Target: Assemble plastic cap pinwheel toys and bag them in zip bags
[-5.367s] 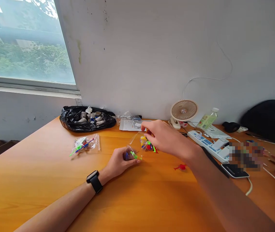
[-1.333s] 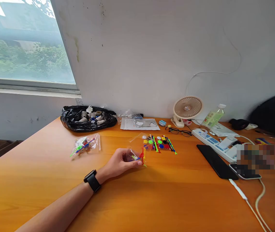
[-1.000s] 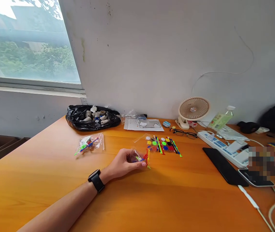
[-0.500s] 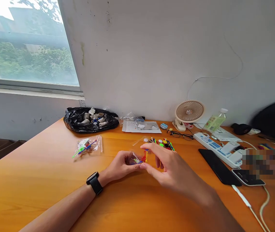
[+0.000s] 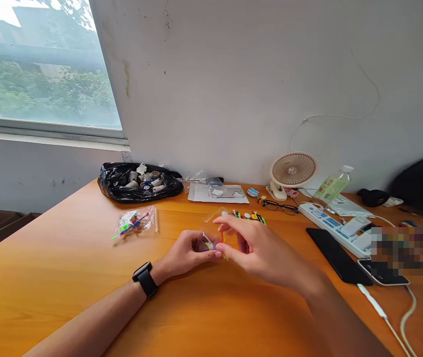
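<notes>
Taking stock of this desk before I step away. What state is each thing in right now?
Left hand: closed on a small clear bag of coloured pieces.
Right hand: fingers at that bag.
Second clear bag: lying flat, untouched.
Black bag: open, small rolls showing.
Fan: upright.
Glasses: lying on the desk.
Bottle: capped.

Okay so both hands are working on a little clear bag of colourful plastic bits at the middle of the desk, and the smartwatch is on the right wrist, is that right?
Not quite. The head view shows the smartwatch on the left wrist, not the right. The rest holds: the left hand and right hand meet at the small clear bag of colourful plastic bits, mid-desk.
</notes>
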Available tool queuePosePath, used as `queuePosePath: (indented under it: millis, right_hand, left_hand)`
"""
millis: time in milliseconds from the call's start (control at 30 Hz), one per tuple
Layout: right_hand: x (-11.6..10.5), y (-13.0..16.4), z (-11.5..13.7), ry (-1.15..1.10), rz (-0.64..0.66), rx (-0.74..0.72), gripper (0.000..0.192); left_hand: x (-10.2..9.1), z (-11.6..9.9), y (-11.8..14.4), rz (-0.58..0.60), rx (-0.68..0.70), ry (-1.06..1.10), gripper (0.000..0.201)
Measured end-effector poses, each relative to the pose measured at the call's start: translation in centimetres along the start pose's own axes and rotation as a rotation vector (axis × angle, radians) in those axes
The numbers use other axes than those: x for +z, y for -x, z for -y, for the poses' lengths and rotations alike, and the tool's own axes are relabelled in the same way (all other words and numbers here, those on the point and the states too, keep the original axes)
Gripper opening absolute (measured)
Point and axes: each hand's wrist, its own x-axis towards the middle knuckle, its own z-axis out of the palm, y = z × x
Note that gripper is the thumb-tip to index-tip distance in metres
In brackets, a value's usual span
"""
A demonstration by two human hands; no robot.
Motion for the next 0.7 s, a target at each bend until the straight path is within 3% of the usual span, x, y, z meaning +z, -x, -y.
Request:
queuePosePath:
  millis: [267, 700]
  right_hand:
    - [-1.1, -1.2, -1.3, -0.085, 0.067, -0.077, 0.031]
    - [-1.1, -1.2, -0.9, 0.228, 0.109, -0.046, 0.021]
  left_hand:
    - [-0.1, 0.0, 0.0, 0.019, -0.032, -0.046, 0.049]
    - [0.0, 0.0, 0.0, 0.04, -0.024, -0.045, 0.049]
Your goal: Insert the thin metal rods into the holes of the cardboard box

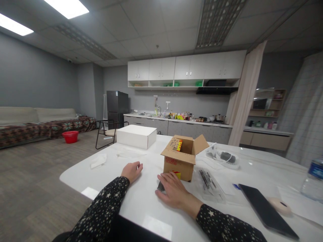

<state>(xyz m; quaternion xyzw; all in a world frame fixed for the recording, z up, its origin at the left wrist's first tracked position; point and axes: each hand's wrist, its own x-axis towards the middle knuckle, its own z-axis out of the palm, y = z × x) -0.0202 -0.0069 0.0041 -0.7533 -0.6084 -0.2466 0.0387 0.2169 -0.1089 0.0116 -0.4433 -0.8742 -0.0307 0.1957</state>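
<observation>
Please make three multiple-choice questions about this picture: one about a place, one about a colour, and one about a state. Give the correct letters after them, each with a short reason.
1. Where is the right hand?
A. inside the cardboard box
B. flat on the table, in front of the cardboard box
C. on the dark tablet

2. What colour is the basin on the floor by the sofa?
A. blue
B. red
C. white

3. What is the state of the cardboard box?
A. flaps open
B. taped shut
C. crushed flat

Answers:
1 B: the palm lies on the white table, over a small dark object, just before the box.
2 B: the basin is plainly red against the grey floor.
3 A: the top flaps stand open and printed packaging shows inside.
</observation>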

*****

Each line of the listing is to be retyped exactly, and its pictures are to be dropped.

Exercise output –
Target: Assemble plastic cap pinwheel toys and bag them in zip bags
[-5.367s] 
[-1.333s] 
[-1.000s] 
[-0.500s] 
[+0.000s] 
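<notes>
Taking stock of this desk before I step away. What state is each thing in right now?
Left hand: closed on a small clear bag of coloured pieces.
Right hand: fingers at that bag.
Second clear bag: lying flat, untouched.
Black bag: open, small rolls showing.
Fan: upright.
Glasses: lying on the desk.
Bottle: capped.

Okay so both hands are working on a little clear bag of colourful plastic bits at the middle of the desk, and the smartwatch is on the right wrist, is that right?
Not quite. The head view shows the smartwatch on the left wrist, not the right. The rest holds: the left hand and right hand meet at the small clear bag of colourful plastic bits, mid-desk.
</notes>
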Available tool queuePosePath, used as `queuePosePath: (indented under it: millis, right_hand, left_hand)`
"""
millis: time in milliseconds from the call's start (control at 30 Hz), one per tuple
Layout: right_hand: x (-11.6..10.5), y (-13.0..16.4), z (-11.5..13.7), ry (-1.15..1.10), rz (-0.64..0.66), rx (-0.74..0.72), gripper (0.000..0.192); left_hand: x (-10.2..9.1), z (-11.6..9.9), y (-11.8..14.4), rz (-0.58..0.60), rx (-0.68..0.70), ry (-1.06..1.10), gripper (0.000..0.201)
Measured end-effector poses, each relative to the pose measured at the call's start: translation in centimetres along the start pose's own axes and rotation as a rotation vector (axis × angle, radians) in those axes
The numbers use other axes than those: x for +z, y for -x, z for -y, for the poses' lengths and rotations alike, and the tool's own axes are relabelled in the same way (all other words and numbers here, those on the point and the states too, keep the original axes)
Gripper opening absolute (measured)
Point and axes: each hand's wrist, its own x-axis towards the middle knuckle, its own z-axis out of the palm, y = z × x
Note that gripper is the thumb-tip to index-tip distance in metres
In brackets, a value's usual span
"""
A demonstration by two human hands; no robot.
Motion for the next 0.7 s, a target at each bend until the straight path is within 3% of the usual span, x, y, z meaning +z, -x, -y.
Request:
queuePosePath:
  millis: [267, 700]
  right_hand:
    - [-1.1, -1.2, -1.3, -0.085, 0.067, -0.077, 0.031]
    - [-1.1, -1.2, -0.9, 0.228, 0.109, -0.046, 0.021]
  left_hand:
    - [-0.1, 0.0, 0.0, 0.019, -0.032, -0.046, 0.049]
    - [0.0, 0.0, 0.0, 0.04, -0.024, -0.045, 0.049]
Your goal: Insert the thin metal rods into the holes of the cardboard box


<state>(xyz m; quaternion xyzw; all in a world frame fixed for the recording, z up, its origin at the left wrist's first tracked position; point and axes: each hand's wrist, its own x-axis towards the middle knuckle, its own z-axis out of the palm, y = z × x) -0.0202 -0.0069 0.0041 -0.7533 -0.6084 -0.2466 0.0387 0.2169 -0.1089 0.0116 -0.4433 -0.8742 -0.0307 0.1957</state>
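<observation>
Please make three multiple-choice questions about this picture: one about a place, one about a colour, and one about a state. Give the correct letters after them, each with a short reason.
1. Where is the right hand?
A. inside the cardboard box
B. flat on the table, in front of the cardboard box
C. on the dark tablet

2. What colour is the basin on the floor by the sofa?
A. blue
B. red
C. white

3. What is the state of the cardboard box?
A. flaps open
B. taped shut
C. crushed flat

Answers:
1 B: the palm lies on the white table, over a small dark object, just before the box.
2 B: the basin is plainly red against the grey floor.
3 A: the top flaps stand open and printed packaging shows inside.
</observation>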

The exercise has been answered completely.